* ACTION ITEM
Here is a listing. Write it out again without a single difference.

* RECORDS SUPPLIED
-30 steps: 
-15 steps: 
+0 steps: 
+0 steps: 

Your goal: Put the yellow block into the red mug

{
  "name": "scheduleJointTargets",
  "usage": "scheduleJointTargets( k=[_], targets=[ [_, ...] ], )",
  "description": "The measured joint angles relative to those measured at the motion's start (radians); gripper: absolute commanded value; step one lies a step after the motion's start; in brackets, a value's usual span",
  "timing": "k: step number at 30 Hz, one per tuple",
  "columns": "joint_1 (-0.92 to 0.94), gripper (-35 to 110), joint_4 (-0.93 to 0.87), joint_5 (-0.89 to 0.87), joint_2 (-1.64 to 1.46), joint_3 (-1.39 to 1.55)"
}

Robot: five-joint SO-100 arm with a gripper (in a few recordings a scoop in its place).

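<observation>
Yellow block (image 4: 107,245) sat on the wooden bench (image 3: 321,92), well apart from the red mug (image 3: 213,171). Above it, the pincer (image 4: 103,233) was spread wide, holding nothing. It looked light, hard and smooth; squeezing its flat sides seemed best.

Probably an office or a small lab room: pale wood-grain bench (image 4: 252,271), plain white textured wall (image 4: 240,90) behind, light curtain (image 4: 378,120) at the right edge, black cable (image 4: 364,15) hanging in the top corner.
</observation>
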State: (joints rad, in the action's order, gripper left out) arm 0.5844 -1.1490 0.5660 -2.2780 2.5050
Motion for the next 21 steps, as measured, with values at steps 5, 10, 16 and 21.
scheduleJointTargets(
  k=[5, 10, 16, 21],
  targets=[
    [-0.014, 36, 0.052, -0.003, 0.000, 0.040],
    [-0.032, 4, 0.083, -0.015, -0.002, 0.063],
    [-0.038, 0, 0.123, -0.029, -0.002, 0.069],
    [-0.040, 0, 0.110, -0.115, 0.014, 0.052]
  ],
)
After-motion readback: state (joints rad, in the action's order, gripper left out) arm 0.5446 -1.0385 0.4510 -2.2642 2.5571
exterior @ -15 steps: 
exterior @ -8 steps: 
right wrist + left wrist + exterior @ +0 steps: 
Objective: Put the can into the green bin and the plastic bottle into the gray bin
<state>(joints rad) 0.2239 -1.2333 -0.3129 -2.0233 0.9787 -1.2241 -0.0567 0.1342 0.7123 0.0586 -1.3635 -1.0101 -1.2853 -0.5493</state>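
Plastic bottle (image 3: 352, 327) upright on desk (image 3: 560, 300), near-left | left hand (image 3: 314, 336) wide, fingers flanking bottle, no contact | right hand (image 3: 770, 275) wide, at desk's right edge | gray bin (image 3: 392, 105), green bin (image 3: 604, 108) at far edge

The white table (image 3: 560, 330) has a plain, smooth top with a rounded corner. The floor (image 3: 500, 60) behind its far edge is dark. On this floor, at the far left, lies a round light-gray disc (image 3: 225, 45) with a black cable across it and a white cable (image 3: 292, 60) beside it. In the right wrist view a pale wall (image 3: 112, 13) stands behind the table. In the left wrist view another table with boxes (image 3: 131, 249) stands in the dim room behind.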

* YOUR SOLUTION
-30 steps: 
-15 steps: 
+0 steps: 
+0 steps: 

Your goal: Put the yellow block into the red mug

{
  "name": "scheduleJointTargets",
  "usage": "scheduleJointTargets( k=[_], targets=[ [_, ...] ], )",
  "description": "The measured joint angles relative to those measured at the motion's start (radians); gripper: absolute commanded value; step one lies a step after the motion's start; in brackets, a value's usual span",
  "timing": "k: step number at 30 Hz, one per tuple",
  "columns": "joint_1 (-0.92 to 0.94), gripper (-35 to 110), joint_4 (-0.93 to 0.87), joint_5 (-0.89 to 0.87), joint_2 (-1.64 to 1.46), joint_3 (-1.39 to 1.55)"
}

Robot: five-joint SO-100 arm with a gripper (in a few recordings a scoop in its place).

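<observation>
Yellow block (image 4: 107,245) sat on the wooden bench (image 3: 321,92), well apart from the red mug (image 3: 213,171). Above it, the pincer (image 4: 103,233) was spread wide, holding nothing. It looked light, hard and smooth; squeezing its flat sides seemed best.

Probably an office or a small lab room: pale wood-grain bench (image 4: 252,271), plain white textured wall (image 4: 240,90) behind, light curtain (image 4: 378,120) at the right edge, black cable (image 4: 364,15) hanging in the top corner.
</observation>
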State: (joints rad, in the action's order, gripper left out) arm 0.5844 -1.1490 0.5660 -2.2780 2.5050
Motion for the next 21 steps, as measured, with values at steps 5, 10, 16 and 21.
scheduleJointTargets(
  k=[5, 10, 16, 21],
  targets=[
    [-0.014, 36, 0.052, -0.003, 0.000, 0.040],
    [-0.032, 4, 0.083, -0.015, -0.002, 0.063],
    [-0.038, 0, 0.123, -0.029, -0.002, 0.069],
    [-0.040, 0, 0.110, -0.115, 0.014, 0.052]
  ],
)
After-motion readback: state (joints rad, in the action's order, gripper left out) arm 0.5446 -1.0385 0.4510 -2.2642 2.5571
exterior @ -15 steps: 
exterior @ -8 steps: 
right wrist + left wrist + exterior @ +0 steps: 
Objective: Put the can into the green bin and the plastic bottle into the gray bin
<state>(joints rad) 0.2239 -1.2333 -0.3129 -2.0233 0.9787 -1.2241 -0.0567 0.1342 0.7123 0.0586 -1.3635 -1.0101 -1.2853 -0.5493</state>
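Plastic bottle (image 3: 352, 327) upright on desk (image 3: 560, 300), near-left | left hand (image 3: 314, 336) wide, fingers flanking bottle, no contact | right hand (image 3: 770, 275) wide, at desk's right edge | gray bin (image 3: 392, 105), green bin (image 3: 604, 108) at far edge

The white table (image 3: 560, 330) has a plain, smooth top with a rounded corner. The floor (image 3: 500, 60) behind its far edge is dark. On this floor, at the far left, lies a round light-gray disc (image 3: 225, 45) with a black cable across it and a white cable (image 3: 292, 60) beside it. In the right wrist view a pale wall (image 3: 112, 13) stands behind the table. In the left wrist view another table with boxes (image 3: 131, 249) stands in the dim room behind.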

Work on this exercise is complete, and nothing remains.